In our hyper-connected world, many customers find it much easier to blast a Twitter or Facebook rant than pick up a phone and call a company when they have a customer service concern. This trend has caused a whole lot of public relations nightmares for a whole lot of companies. Remember when United Airlines broke a guitar?
But it’s not just the customer issue that can cause bad press. Poor response to social media complaints can also leave companies putting out unnecessary PR fires, and more importantly, can lead to lost customers. Complaining Tweets may not all go viral, but customers will always remember when a brand ignores their concerns.
This rapid shift in customer contact preferences has left many call centers scrambling to keep up. It can be difficult to determine the best way to handle social media when it comes to customer service. Should telephone agents be responsible for social media service issues? If so, what is the best way to implement that interaction, and how can customer service centers keep up?
Some organizations believe that agents who are experienced in working with customers over the phone may not be the best choice for handling service inquiries over social media. Every form of communication has its own rules and mores, and some businesses see phone and social as two distinct and very unique skill sets. These companies tend to keep social customer service with the marketing team. Some may embed the social media team alongside the customer service center so that personnel are available to assist in online inquires. Others simply provide the social media team with a set of guidelines for handling services issues and transferring those issues from social media to the call center.
But is this fragmented approach effective? In many cases, the answer is no.
When customer service is handled by anyone other than the call center, those outside teams have to consult with the service department before responding through social media, which can delay response time. And delayed customer service response time is harmful to customer relationships. Consumers want instant resolution no matter what channel they choose to interact with a company – whether in person, over the phone, through email, or through social media.
Many businesses believe that the customer service center is shifting towards a customer experience center, and through the use of unified communications systems, they are training their agents across all channels. Those channels include telephone, email, text messaging, and social media. Unified systems combine telephone, text, and web communication through cloud-based software. These software systems not only give agents a simplified way to communicate with customers across channels, but they also collect and store data mined from these interactions.

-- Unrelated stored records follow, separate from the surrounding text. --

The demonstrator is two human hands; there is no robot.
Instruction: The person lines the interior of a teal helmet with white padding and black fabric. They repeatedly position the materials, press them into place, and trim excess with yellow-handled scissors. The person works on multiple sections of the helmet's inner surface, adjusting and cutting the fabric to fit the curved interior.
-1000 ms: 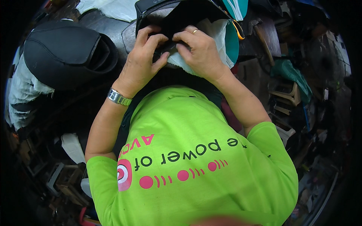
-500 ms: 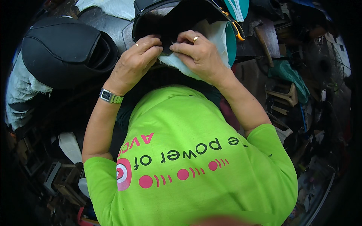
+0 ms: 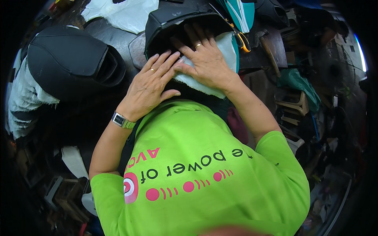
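Observation:
Both of my hands lie flat, fingers stretched out, on a hollow black cover (image 3: pixel 167 16) with a pale cloth lining (image 3: pixel 226 49). My right hand (image 3: pixel 206 65) reaches into the dark hollow, and its fingertips rest against the inner surface. Next to it, my left hand (image 3: pixel 151 86) lies across the near left edge, its fingertips close to the right thumb. Neither hand grips anything. To the left stands a second black stitched padded piece (image 3: pixel 65 59), with pale frayed cloth (image 3: pixel 29 100) hanging below it. What lies under my palms is hidden.
Right of the cover are orange-handled scissors (image 3: pixel 244 42), a teal and white piece (image 3: pixel 238 13) and a hammer (image 3: pixel 269 55). White cloth (image 3: pixel 122 13) lies at the back of the dark worktable. Stools (image 3: pixel 295 104) and a fan (image 3: pixel 338 70) stand farther right.
My fingers were pinched together at the cover's near edge; now both hands are opened flat. The right hand has slid farther into the hollow, and the left has moved slightly down and right.

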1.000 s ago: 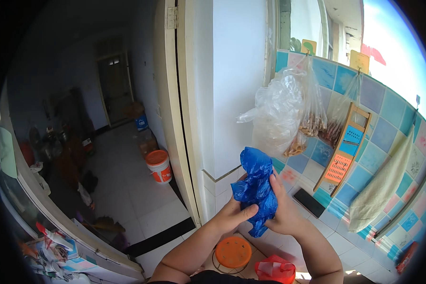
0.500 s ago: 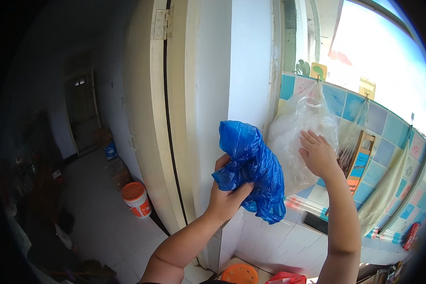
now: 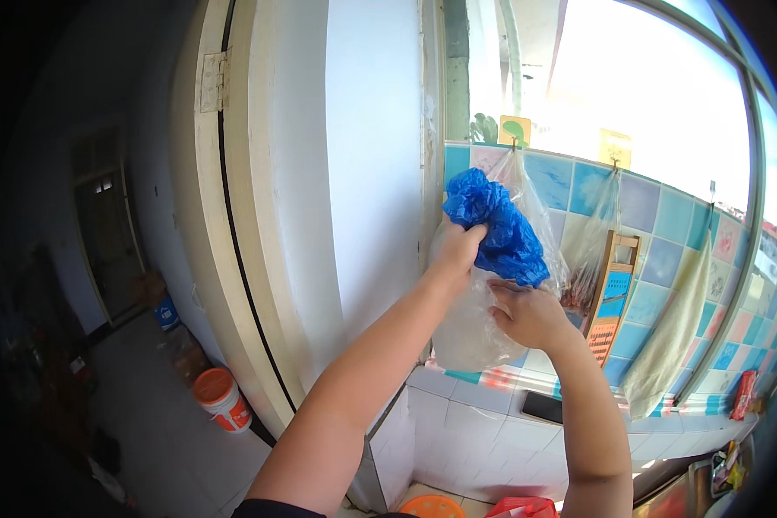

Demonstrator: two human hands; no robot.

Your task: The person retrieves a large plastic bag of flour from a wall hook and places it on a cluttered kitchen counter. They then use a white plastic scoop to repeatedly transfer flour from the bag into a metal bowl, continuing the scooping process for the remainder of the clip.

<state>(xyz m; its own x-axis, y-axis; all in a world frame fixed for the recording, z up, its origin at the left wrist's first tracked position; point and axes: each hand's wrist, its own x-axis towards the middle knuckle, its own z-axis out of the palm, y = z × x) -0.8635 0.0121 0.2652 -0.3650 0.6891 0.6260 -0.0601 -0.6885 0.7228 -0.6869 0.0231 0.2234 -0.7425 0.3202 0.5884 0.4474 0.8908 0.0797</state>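
Left hand (image 3: 459,252) clamps a crumpled blue plastic bag (image 3: 513,247); right hand (image 3: 535,316), grip unclear, meets a clear plastic bag (image 3: 468,335) whose weight a hook (image 3: 514,142) apparently bears.

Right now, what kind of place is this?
Probably a home kitchen, or an enclosed balcony used as one. A wood-framed grater and a pale cloth hang against a tiled wall below a window, with a clear plastic bag hanging nearby.
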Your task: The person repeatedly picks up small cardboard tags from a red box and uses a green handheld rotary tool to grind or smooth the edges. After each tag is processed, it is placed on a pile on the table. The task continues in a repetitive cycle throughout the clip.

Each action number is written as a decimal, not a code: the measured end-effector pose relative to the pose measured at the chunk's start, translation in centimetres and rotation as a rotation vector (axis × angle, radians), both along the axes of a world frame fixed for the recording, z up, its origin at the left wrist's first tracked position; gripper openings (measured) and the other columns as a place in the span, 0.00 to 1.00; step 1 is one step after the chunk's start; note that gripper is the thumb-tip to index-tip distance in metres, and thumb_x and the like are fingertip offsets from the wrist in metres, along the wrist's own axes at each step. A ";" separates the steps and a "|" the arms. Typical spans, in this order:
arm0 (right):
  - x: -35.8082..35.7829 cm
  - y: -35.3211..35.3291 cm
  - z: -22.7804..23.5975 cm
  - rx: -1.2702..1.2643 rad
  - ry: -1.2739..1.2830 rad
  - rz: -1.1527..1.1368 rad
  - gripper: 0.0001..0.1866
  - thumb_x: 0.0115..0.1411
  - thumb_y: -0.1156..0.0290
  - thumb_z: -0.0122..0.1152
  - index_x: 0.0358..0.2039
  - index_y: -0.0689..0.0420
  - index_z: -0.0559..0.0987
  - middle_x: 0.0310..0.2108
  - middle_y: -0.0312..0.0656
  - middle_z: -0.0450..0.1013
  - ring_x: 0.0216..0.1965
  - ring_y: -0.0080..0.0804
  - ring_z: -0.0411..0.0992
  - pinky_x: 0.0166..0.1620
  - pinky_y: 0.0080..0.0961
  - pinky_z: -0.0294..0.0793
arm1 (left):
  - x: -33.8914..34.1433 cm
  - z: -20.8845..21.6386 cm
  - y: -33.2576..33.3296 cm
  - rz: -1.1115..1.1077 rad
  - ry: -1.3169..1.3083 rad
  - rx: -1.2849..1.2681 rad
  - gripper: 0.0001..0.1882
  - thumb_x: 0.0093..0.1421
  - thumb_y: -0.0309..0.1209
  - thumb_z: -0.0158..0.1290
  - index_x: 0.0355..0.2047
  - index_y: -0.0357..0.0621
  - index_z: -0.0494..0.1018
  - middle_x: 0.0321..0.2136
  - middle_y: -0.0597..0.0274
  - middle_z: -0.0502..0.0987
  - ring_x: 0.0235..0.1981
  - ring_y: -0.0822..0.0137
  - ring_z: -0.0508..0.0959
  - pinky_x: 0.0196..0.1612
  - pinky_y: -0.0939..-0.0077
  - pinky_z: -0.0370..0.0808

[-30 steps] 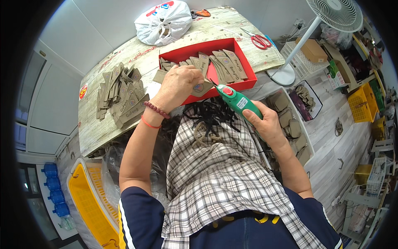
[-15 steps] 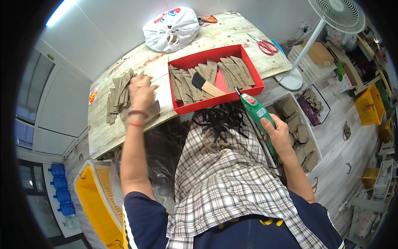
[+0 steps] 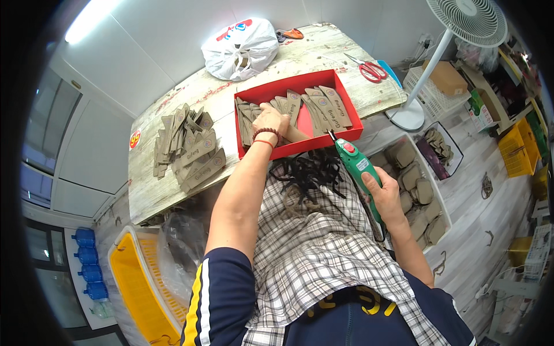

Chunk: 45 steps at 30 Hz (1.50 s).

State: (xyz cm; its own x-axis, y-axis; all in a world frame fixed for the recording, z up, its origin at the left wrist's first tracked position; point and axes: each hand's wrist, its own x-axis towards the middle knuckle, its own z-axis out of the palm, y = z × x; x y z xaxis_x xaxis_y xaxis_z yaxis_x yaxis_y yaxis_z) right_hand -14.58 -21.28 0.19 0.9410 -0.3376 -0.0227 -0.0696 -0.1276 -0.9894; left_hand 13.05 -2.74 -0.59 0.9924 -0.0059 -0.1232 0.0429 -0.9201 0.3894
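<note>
The left hand is down inside the red box, its wrist crossing the near wall and the back of the hand facing up; its fingers are hidden, so I cannot tell whether they are closed on anything. A flat wooden handle shows just beside that hand, slanting toward the near wall. Tan tags stand leaning in the box on both sides of the hand, with a gap of red bottom between the groups. The right hand has its fingers wrapped around a green tool, thumb along the upper side; the thin metal tip is at the outside of the near wall, toward the right corner. The box sits at the near edge of the table and hides part of that edge. To its left, a strip of open tabletop separates it from a loose pile of tags, whose lowest pieces lie close to the near edge. Behind the box there is more open surface, with the white bag toward the far edge and the scissors near the right edge. Black straps lie on the apron, just below the box.
</note>
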 end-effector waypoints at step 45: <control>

Unified systems allow agents to personalize and prioritize customer service interactions without missing a beat. Automated software sorts social-based customer service interactions by hashtags, keywords and type, and then escalates them to the proper customer service agent so that they can be dealt with quickly and efficiently.

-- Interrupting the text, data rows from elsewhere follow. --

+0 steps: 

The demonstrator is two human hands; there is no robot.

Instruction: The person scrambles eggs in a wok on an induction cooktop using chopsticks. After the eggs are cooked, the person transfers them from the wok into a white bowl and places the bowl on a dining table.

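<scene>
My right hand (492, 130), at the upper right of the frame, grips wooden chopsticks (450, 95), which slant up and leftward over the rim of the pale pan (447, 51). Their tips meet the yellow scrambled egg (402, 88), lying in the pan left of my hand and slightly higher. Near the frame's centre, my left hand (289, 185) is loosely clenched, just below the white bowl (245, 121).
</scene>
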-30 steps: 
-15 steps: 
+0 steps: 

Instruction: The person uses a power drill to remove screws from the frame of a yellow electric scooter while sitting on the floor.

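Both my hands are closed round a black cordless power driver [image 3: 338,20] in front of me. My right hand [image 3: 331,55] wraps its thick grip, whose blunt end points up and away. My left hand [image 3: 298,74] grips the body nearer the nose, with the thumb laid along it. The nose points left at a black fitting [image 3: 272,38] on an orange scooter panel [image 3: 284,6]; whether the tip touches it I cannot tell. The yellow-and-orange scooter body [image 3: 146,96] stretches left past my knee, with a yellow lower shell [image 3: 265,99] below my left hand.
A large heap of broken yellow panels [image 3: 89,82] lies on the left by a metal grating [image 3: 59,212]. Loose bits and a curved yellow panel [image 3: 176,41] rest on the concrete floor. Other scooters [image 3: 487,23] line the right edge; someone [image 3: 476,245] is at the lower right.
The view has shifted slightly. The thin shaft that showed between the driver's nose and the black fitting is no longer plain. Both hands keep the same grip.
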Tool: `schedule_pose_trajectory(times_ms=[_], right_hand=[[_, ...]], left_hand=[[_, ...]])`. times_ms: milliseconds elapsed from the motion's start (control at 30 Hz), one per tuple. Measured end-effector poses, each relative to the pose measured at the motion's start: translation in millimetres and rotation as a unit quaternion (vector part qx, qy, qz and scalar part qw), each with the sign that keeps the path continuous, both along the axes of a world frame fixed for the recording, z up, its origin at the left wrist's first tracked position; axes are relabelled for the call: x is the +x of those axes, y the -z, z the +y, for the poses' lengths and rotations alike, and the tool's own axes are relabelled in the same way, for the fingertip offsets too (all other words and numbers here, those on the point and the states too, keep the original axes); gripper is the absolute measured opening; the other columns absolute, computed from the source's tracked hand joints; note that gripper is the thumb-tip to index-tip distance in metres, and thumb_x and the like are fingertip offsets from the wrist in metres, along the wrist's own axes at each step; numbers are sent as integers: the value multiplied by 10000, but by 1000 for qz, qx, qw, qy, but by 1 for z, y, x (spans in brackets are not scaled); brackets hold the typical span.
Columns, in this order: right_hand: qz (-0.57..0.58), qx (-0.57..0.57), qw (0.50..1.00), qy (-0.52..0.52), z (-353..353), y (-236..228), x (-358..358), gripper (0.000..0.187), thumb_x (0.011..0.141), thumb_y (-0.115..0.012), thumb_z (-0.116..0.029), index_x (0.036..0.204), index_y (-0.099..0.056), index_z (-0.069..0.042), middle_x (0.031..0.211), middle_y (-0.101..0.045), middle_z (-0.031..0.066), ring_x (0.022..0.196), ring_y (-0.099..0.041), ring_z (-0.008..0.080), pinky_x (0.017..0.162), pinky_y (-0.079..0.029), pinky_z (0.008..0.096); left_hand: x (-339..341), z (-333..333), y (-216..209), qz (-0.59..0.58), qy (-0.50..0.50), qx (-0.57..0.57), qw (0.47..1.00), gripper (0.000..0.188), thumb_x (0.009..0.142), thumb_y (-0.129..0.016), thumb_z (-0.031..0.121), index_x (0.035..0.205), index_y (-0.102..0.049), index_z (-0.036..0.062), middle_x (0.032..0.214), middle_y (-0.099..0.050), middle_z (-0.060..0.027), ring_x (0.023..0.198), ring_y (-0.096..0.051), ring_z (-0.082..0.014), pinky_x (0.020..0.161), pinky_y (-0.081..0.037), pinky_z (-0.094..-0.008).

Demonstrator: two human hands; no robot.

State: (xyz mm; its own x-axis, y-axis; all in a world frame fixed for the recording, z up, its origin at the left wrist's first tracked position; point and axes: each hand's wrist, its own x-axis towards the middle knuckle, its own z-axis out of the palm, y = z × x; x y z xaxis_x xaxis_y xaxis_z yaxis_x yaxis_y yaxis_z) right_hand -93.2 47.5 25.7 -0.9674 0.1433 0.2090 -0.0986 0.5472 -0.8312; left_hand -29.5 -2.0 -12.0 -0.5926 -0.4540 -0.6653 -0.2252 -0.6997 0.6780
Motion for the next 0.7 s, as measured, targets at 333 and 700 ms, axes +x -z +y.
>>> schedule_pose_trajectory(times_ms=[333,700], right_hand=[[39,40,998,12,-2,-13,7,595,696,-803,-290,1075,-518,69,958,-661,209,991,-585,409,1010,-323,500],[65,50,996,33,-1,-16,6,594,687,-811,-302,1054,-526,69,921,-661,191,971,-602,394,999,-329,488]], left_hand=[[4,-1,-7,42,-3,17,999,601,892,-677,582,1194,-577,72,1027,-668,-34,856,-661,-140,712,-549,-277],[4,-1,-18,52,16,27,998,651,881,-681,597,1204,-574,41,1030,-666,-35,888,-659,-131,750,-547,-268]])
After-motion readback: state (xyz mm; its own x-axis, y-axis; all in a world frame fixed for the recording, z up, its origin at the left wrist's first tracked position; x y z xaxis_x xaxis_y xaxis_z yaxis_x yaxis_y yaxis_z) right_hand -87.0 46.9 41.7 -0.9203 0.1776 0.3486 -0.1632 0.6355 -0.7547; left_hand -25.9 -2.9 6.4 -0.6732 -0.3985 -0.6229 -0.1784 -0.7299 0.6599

Keeping customer service centralized helps companies maintain quality control over the customer experience. No matter what channel a customer chooses to use, they should have a consistent experience each and every time they reach out. That type of quality control can be difficult to maintain when social media inquiries are handled in any department other than customer service.
Unified communications systems can also capture important data to help companies spot service-related trends, identify weaknesses in processes, and better plan for the future. Though these systems, all customer service related data can be mined and sorted, giving leadership powerful insight into their customer base.
Monitoring social media is only half the challenge for customer service agents. Without unified tools in place, by the time an agent receives the conversation, it’s too late. Social media moves very quickly, and internal operations typically do not. It is important for business to identify the warning signs of a problem, so that agents can intervene quickly, before a complaint goes viral.
Knowing precisely when to join in the conversation is a matter of human finesse. Only an experienced agent can know when a customer is ready to talk and when they are just blowing off steam. Algorithms and software may be able to alert an agent that a conversation is happening, but only after reviewing the context of the conversation will an agent know whether or not they should intervene immediately, or of they should let the conversation carry on a bit longer.
Resolving customer service inquiries on social media can be a challenge because agents cannot simply begin by asking questions like they do on the phone. Social media is a public platform, and there are privacy issue to consider, as well as public relations issues.
The customer experience center of the future is no longer a just a call center. Nor is it simply a place where agents respond to inbound inquiries. The new customer service team acts as:
- Telephone agents
- Email agents
- Text messaging agents
- Social media experts
- Public relations experts
- Proactive communicators
In order to prepare customer service teams for this continuing shift in responsibility, companies will have to invest in the proper training and tools to arm agents with the hard and soft skills required to maneuver the new service landscape. It may require a complete retraining initiative of existing agents, or it could mean reaching out to new hires who are skilled in digital communications. No matter where customer service teams come from; however, management must understand that agents are no longer asking, “How can I help you today?” Instead, they are being forced to ask who, what, when, where, why, and how. They must know and understand multimedia channels and they must be prepared to handle inquires in very public platforms.
Creating consistent and seamless customer service interactions across channels is no easy task. In some cases, it may make sense for companies to keep social media interactions with the social media team. But in most cases, investing in the training of service agents can mean creating a stronger, more effective customer experience.